Según el dicho popular, si a partir de los cuarenta, al despertarte, no te duele alguna parte del cuerpo, pellízcate, no vaya a ser que te encuentres del otro lado del telón. No cabe duda de que este aforismo popular está ligado a generaciones pasadas, aquellas que consideraban la cuarentena un periodo provecto de la vida. Según las novelas escritas hasta bien entrada la segunda mitad del siglo XX, las cuatro decenas daban inicio al declive: la bella mujer comenzaba a ajarse y el tipo atlético se transmutaba en un señor de bigote y traje gris.
¿Quién duda de que las cosas han cambiado? Al menos en Occidente -donde la esperanza de vida se eleva y eleva a cifras nunca pensadas- los cuarenta años son una segunda adolescencia, en lo físico y en lo psíquico. No en vano, el terror al paso del tiempo es una de las señas de identidad de esta sociedad posmoderna.
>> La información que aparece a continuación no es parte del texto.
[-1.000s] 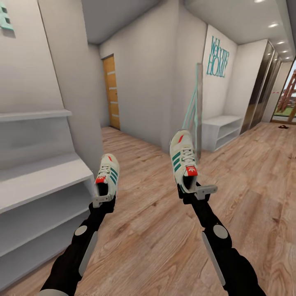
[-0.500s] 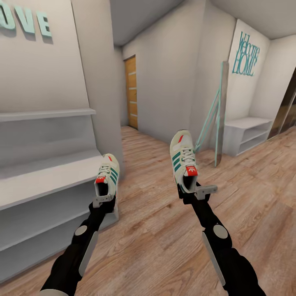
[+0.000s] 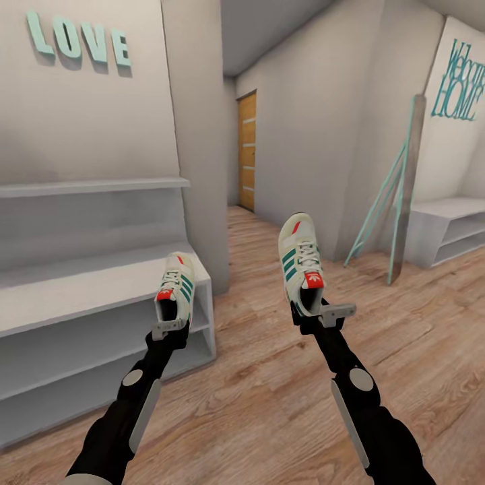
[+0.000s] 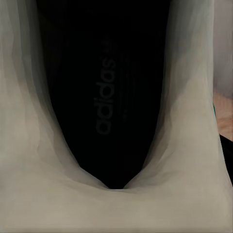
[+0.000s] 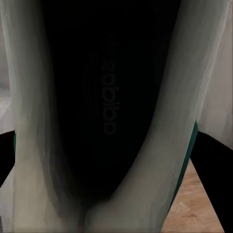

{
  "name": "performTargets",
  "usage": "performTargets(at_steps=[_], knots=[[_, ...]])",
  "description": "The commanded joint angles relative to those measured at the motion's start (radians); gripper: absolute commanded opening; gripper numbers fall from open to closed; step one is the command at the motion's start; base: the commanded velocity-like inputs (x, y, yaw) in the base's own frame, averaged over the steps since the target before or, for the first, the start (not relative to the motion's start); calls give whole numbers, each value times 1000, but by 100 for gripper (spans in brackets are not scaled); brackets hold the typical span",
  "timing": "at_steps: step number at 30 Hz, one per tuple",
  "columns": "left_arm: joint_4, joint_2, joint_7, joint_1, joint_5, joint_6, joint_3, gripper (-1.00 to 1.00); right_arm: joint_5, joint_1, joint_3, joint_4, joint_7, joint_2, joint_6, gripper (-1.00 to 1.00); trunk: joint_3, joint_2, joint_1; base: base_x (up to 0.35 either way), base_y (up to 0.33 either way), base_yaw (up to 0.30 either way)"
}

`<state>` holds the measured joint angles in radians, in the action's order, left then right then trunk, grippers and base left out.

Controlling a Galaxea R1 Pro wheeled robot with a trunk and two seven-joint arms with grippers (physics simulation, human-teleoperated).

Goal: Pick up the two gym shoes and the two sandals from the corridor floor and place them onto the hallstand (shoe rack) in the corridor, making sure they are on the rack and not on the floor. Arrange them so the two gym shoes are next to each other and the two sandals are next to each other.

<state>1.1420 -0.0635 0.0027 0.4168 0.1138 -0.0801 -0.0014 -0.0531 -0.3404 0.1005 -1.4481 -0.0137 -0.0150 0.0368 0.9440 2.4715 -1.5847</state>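
Each arm holds one cream-white gym shoe with green stripes, toe pointing away from me. My left gripper (image 3: pixel 168 328) is shut on the heel of the left gym shoe (image 3: pixel 176 288), which hangs just in front of the end of the hallstand (image 3: pixel 81 289). My right gripper (image 3: pixel 311 316) is shut on the heel of the right gym shoe (image 3: pixel 300 261), above the corridor floor (image 3: pixel 269 377). Both wrist views look into a shoe's dark inside, the left gym shoe (image 4: pixel 111 102) and the right gym shoe (image 5: pixel 107 107). The sandals are out of view.
The hallstand's flat top and two open shelves run along the left wall under teal LOVE letters (image 3: pixel 77 42). A second low white shelf unit (image 3: pixel 448 232) stands at the right by a leaning teal-edged board (image 3: pixel 403 195). A wooden door (image 3: pixel 247 151) closes the corridor's far end.
The whole view has swung to the left: the hallstand, door and right shelf unit have shifted rightward in the picture. Both arms and shoes keep the same place relative to me.
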Motion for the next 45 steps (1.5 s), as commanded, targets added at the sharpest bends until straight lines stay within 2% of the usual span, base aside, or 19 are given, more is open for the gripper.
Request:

Quisiéramos ser púberes in saecula saeculorum, y para ello representamos el teatrillo de la flor de la vida: la industria cosmética ya no se beneficia únicamente del reclamo de las mujeres para vender sus cremas anti edad, también los hombres invierten en el lineal destinado a productos de belleza, aunque temerosos de verse sorprendidos por algún amigo o compañero de oficina con la caja del exfoliante en una mano y el tarro de la hidratante para piel madura en la otra.
Pero una cosa es el maniquí y otra la maquinaria. Los cuerpos disfrazados de unos perennes treinta años siguen sujetos a los engranajes y correas de siempre, ruedas y bielas que sufren el desgaste propio del uso. Por más que uno viaje a Turquía para sembrarse cabello sobre la cocorota pelada, por más que sujetemos la carne caída con hilos de oro, por más que sustituyamos los dientes mellados por carillas de un blanco cegador, por más que nos hagamos víctimas voluntarias de liposucciones y hasta de oxigenaciones de la sangre, el reloj biológico sigue su tictac imparable, clavándonos el segundero en esos trallazos que nos sacuden desde las cervicales, lumbares y sacras pinzadas, en la artrosis que nos agarrota los miembros, en la tendencia a los ardores de estómago, a dormir poco y mal, al desgaste en las articulaciones y hasta la aparición de los deformantes juanetes.
La mala salud a la que nos aboca la suma de los cumpleaños es una prueba de humildad. No existe un abono al gimnasio que haga el milagro de que un cuarentón sea capaz de doblarse sobre sí mismo para llegar con los dedos de las manos a los de los pies, manteniendo las piernas como lanzas. Yo, desde luego, no puedo.
La flexibilidad fue un superpoder que arrumbé en la época del Génesis, consecuencia de este oficio de juntaletras que me obliga a pasar las horas sentado. Pero si todo se quedara en la ausencia de elasticidad me daría con un canto en los dientes, pues ya han pasado muchas calendas desde que solté el primer “¡ay!” y me llevé las manos a los riñones, a la zona trasera del cuello, a las rodillas y al corvejón.
La culpa es mía, y solo mía, por empeñarme en subir una maleta de familia numerosa al coche, por tomar a nuestra hija pequeña en brazos, por trabajar en una mala postura y, como sucedió hace una semana, por pintar con brocha gorda un cuarto de baño. En un ataque ilusorio de fe en mis posibilidades físicas, realicé una suma de equilibrios sirviéndome del borde de la bañera, del alféizar de la ventana, de la base del lavabo y de la tapa del retrete, a la vez que con los pies buscaba apoyos y con las manos sostenía la brocha y el cubo, con una tensión vigilante para que no gotearan. Llegar a determinados lugares (se trata del aseo de una casa de campo, con vigas de madera como sujeción del techo) me obligó a ponerme de puntillas sobre la base de una escalera y alabear el cuerpo como el contorsionista que nunca he sido… Parecía que estaba echando una partida de “Enredos” (el juego del tapete de redondeles de colores y posturas imposibles) contra mí mismo y, claro, vino el “clac”, y de seguido el “ay” y el “uy”, que subieron de intensidad pasadas unas horas hasta convertirse en un dolor continuo a partir del día siguiente.
Podría mentir y decir que acabo de entrar en la cuarentena, cuando en realidad estoy en la línea de salida de esta comprometedora década. Podría mentir y decir que no padezco los achaques propios de la edad, que estoy como una flor, que parezco mucho más joven de lo que indica mi DNI y, además, sin ayuda de injertos, cremas ni tintes. Pero no, hace ya un tiempo que soy paciente ocasional del fisioterapeuta, el mejor aliado de los jóvenes que ya no lo son tanto.